I just started playing around with PIO and DMA on a Pico, and it’s really fun just how much you can do on the chip without invoking the main CPU. For context, PIO is a mini-language you can program at the edge of the chip that can directly respond to and write to external IO. DMA allows you to tell the chip to send a signal based on data in memory, and can be programmed to loop or interrupt to limit re-invoking. The linked repo uses these heavily for its fast Ethernet communication.
Thanks, and you're correct; not sure why you got downvoted for this. For anyone curious here are the data sheets for RP2040 [for original Pico] and RP2350 [for Pico 2], which describe the systems in detail.
> receive side uses a per-packet interrupt to finalize a received packet
This has made much faster systems not being able to process packets at line speed. A classic was that standard Gigabit network cards and contemporary CPUs were not able to process VoIP packets (which are tiny) at line speed, while they could easily download files (which are basically MTU-sized packets) at line speed.
Fortunately, the receive ISR isn't cracking packets, just calculating a checksum and passing the packet on to LWIP. I wish there were two DMA sniffers, so that the checksum could be calculated by the DMA engine(s), as that's where a lot of processor time is spent (event with a table driven CRC routine).
You can do it using PIO. I did that for emulating memory stick slave on rp2040. One PIO SM plus two dma channels with chained descriptors. XOR is achieved using any io reg you don’t need, with 0x3000 offset (manual mentions this as the XOR alias)
Luckily the RP2040 has a dualcore CPU so one core can be dedicated entirely to receiving the interrupts, passing it to user code on the other core via a FIFO or whatever else you fancy.
I expect the RP2350 to perform much better in this scenario!
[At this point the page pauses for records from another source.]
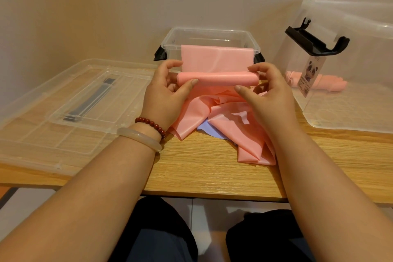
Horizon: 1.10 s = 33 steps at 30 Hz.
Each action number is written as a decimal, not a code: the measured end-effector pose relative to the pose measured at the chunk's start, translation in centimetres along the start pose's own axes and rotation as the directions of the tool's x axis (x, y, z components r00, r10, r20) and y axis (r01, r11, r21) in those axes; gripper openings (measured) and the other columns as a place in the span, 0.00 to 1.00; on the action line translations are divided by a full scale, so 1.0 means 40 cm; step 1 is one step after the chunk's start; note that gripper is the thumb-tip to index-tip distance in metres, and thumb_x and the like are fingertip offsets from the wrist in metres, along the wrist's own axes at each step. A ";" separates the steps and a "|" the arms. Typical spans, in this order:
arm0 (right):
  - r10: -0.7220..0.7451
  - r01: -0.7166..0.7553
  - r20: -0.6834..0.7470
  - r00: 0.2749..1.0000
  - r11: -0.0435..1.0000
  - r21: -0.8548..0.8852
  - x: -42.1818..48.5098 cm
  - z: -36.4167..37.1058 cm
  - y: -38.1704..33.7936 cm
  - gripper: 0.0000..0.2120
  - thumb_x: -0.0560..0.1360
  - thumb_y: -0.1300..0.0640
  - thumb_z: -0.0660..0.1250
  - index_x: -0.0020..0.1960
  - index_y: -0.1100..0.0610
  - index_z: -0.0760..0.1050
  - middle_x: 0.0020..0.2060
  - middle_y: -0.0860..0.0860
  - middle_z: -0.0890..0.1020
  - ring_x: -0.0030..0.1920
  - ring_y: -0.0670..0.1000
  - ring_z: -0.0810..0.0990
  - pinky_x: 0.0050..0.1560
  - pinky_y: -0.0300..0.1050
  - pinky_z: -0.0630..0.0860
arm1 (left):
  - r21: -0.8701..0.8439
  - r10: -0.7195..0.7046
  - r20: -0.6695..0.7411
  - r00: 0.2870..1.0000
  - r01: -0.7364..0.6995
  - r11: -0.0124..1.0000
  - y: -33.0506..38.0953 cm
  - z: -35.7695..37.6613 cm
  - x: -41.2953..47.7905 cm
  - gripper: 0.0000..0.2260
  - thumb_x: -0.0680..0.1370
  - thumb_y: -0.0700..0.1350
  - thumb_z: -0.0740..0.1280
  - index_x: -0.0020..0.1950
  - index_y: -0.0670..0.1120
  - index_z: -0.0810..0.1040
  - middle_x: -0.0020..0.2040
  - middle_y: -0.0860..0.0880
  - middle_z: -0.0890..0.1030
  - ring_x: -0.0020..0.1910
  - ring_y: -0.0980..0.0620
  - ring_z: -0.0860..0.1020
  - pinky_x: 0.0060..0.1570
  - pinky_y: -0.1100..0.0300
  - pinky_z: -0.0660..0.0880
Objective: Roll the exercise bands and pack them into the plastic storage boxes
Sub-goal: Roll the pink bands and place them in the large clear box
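**Both Hands Gripped a Partly Rolled Pink Band**

The left hand and right hand each pinched one end of a pink exercise band, thumbs below and fingers curled over the roll. The roll was held just above the table, near the middle of its far edge. The band's unrolled length ran up over the near rim of the small clear box, which stood against the far edge. Loose pink bands lay heaped under the hands, covering a lavender band. A clear lid lay at the table's left end. The large clear box at the right end held rolled pink bands.
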State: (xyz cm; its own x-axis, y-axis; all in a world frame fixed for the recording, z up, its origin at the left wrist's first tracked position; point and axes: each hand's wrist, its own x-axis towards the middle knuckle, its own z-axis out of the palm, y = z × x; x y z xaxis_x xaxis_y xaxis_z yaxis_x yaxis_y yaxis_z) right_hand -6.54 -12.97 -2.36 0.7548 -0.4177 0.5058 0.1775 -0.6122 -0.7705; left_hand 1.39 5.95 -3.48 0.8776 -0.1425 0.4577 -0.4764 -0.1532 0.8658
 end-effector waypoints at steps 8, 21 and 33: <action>-0.010 0.007 -0.056 0.998 0.999 -0.053 0.008 0.007 0.011 0.08 0.75 0.49 0.70 0.53 0.48 0.75 0.52 0.43 0.74 0.48 0.44 0.75 0.44 0.31 0.72 | 0.056 0.040 0.032 0.999 -0.042 0.998 -0.004 -0.003 0.001 0.14 0.74 0.45 0.73 0.56 0.55 0.76 0.56 0.50 0.79 0.52 0.56 0.79 0.53 0.54 0.80; 0.002 -0.003 0.018 1.000 0.999 0.047 -0.005 0.003 -0.006 0.18 0.74 0.51 0.72 0.60 0.47 0.71 0.49 0.40 0.76 0.47 0.40 0.77 0.43 0.36 0.77 | 0.067 0.017 -0.020 1.000 -0.016 0.998 -0.009 -0.001 0.004 0.09 0.76 0.49 0.70 0.55 0.56 0.76 0.51 0.52 0.81 0.49 0.52 0.81 0.50 0.51 0.80; -0.025 0.023 -0.035 0.999 0.999 -0.036 0.002 0.009 0.004 0.06 0.76 0.52 0.69 0.52 0.48 0.76 0.48 0.42 0.75 0.44 0.36 0.73 0.42 0.25 0.69 | 0.045 0.046 0.027 0.999 -0.047 0.998 0.006 -0.003 -0.002 0.15 0.74 0.43 0.72 0.58 0.56 0.75 0.55 0.52 0.78 0.50 0.59 0.78 0.51 0.61 0.79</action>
State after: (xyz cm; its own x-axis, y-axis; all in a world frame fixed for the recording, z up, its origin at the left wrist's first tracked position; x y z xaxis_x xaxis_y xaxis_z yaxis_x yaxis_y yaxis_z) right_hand -6.20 -12.86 -2.60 0.7278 -0.4257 0.5378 0.1725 -0.6452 -0.7442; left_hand 1.21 6.05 -3.31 0.8530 -0.1759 0.4914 -0.5193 -0.1900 0.8332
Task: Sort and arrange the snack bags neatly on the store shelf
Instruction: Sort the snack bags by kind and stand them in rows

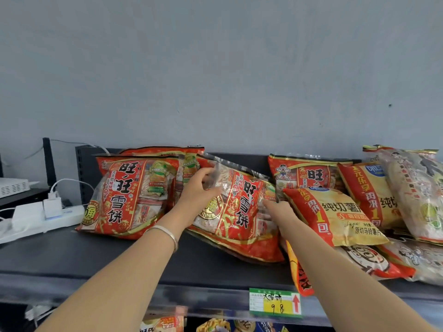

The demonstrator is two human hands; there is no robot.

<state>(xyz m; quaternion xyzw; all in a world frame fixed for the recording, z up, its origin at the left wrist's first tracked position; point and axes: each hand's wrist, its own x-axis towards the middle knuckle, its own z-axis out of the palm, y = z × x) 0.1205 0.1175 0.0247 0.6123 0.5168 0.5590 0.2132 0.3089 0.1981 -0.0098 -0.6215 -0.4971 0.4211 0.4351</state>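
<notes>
Two grips clasp one tilted bag [239, 219]: left grip [201, 188] pinches its upper edge, right grip [280, 212] its side edge. Probably light, slippery film with brittle contents; hold the edges.

Wall [215, 68]: plain grey-blue plaster, evenly lit, one dark speck [390, 105] at right. Shelf [72, 257]: dark metal, matte top, with a dark perforated back panel [82, 173] at its rear. Front edge: clear plastic rail [203, 300] holding a green-and-yellow price label [274, 303]. Far left: white power strip [69, 215] with a plugged-in white charger [52, 207], white cables [69, 182], and a white vented box [13, 186].
</notes>
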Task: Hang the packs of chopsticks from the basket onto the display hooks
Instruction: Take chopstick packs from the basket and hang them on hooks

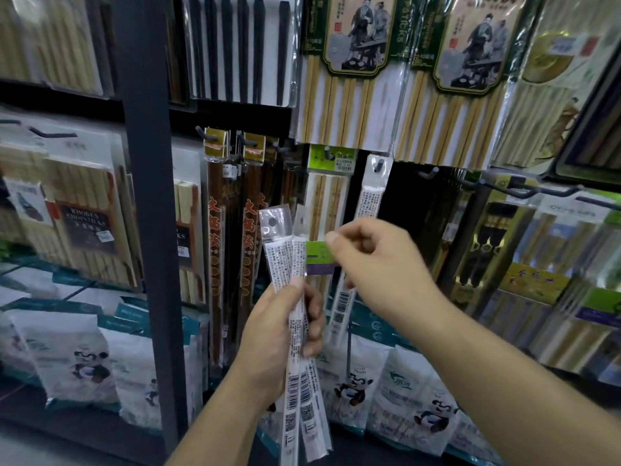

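My left hand [279, 331] grips a bundle of narrow white chopstick packs [295, 391] upright in front of the display, their punched tops [274, 223] fanned out above my thumb. One more narrow white pack [371, 196] hangs by its hole on a black display hook [379, 165] and slants down to the left. My right hand [376, 267] is at the middle of that pack, with its fingers curled round it. The pack's lower end with the barcode [341, 307] shows below the hand. No basket is in view.
Hooks to the left carry dark red-brown chopstick packs [215, 250] and a green-labelled bamboo pack [327, 193]. A bare hook [431, 172] sticks out to the right. Large bamboo packs [349, 79] hang above. Panda-printed bags [406, 395] line the bottom shelf, and a dark upright post [148, 230] stands at left.
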### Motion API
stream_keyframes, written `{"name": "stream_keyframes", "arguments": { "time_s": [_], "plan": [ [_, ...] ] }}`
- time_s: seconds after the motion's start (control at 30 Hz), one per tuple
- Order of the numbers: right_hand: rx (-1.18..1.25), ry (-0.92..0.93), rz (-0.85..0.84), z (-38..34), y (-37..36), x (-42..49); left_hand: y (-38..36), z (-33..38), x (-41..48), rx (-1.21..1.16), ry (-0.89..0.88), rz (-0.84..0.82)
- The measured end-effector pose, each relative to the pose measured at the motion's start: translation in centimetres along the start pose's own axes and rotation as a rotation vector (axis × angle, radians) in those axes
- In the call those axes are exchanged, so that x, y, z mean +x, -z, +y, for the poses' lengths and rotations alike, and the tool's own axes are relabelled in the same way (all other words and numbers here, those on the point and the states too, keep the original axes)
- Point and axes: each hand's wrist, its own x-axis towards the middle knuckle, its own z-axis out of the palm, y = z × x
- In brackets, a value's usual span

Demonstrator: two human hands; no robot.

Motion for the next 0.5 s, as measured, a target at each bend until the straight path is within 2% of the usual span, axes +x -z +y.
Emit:
{"name": "stream_keyframes", "arguments": {
  "time_s": [0.07,0.27,0.5],
  "plan": [
    [-0.011,-0.019,-0.065,-0.2,-0.6,-0.2,-0.2,0.0,-0.2,0.039,-0.008,0.002],
    [0.091,0.009,-0.058,-0.4,-0.8,0.1,-0.9,0.2,-0.6,0.056,0.0,-0.04],
    [0.224,0.057,0.194,-1.7,1.4,1.8,0.0,-0.2,-0.2,0.092,-0.013,0.075]
  ]
}}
At the minimum, one of the DMA channels should be eliminated, and I'm hoping the CRC calculation will
get faster.
> Is there enough room to have it control the ethernet port for another weaker or perhaps more powerful microcontroller?
Well there is a whole unused core and plenty of built in SRAM. Seems like a good way to have an open-source version of Wiznet chips [1]. It could support full protocol offloading like Wiznet's or a lower-level raw packet sender/receiver like the ENC424J600.
I just quickly tried to fit the whole rp2040+ethernet phy in the WIZ850io formfactor (mainly because I already used that module in some projects before) and have not yet been able to make it fit without using the more expensive jlcpcb features like burried vias. It would be very cool to have though since the W5500 really needs an update.
Make a package that has a rp2050 mounted on a microSD and you've got a NAS that nobody will ever find.
Back when I was doing a dumb-server/smart-client desktop environment. Something like this would have been pretty cool. It needed a tiny API to save files, but the bulk of the environment worked as a static server.
This stuff all already exists, Raspberry Pi Zero 2 W. Board is slightly bigger than a Pico but has a full blown Linux system, 4 core arm64 cpu, 512MB ram, SD card slot, wifi, no ethernet though (add-ons are available). Or you could use a larger Pi.
It would be interesting to see a short writeup of what kind of magic was required to achieve this, as there have been multiple failed attempts before this.
I'm also curious about the performance boost from 2.81Mbit/link failure at 150MHz to 65.4Mbit/31.4Mbit at 200MHz. That doesn't sound like basic processor bottlenecks, but rather some kind of catastrophic breakdown at a lower level? Does it just occasionally completely fail to lock onto an incoming clock signal or something?
I did some further investigating - it's apparently due to not having enough setup
time on the RX pio SM. Even though the PIO clocking is fixed at 100 MHz, there are CRC errors at the lower system clocks. I tried changing the delay in the PIO instruction that starts the RX sampling, but that only made things worse (as expected). Also tried disabling the synchronizers with no improvement.
Hmm, interesting. Am I understanding it correctly that you're doing some kind of reset on the RX PIO from regular C code, and the time for "RX finish -> interrupt CPU -> reset RX PIO" is longer than the gap between packets?
If so, might it be possible to use two RX PIOs, automatically starting the next one via inter-PIO IRQ when a packet is finished? That'd give you an entire packet receive time to reset the original PIO, which should be plenty.
Usually I can grok the significance of almost any item on HN that catches my eye, but here I'm at a loss. Can someone explain why this matters?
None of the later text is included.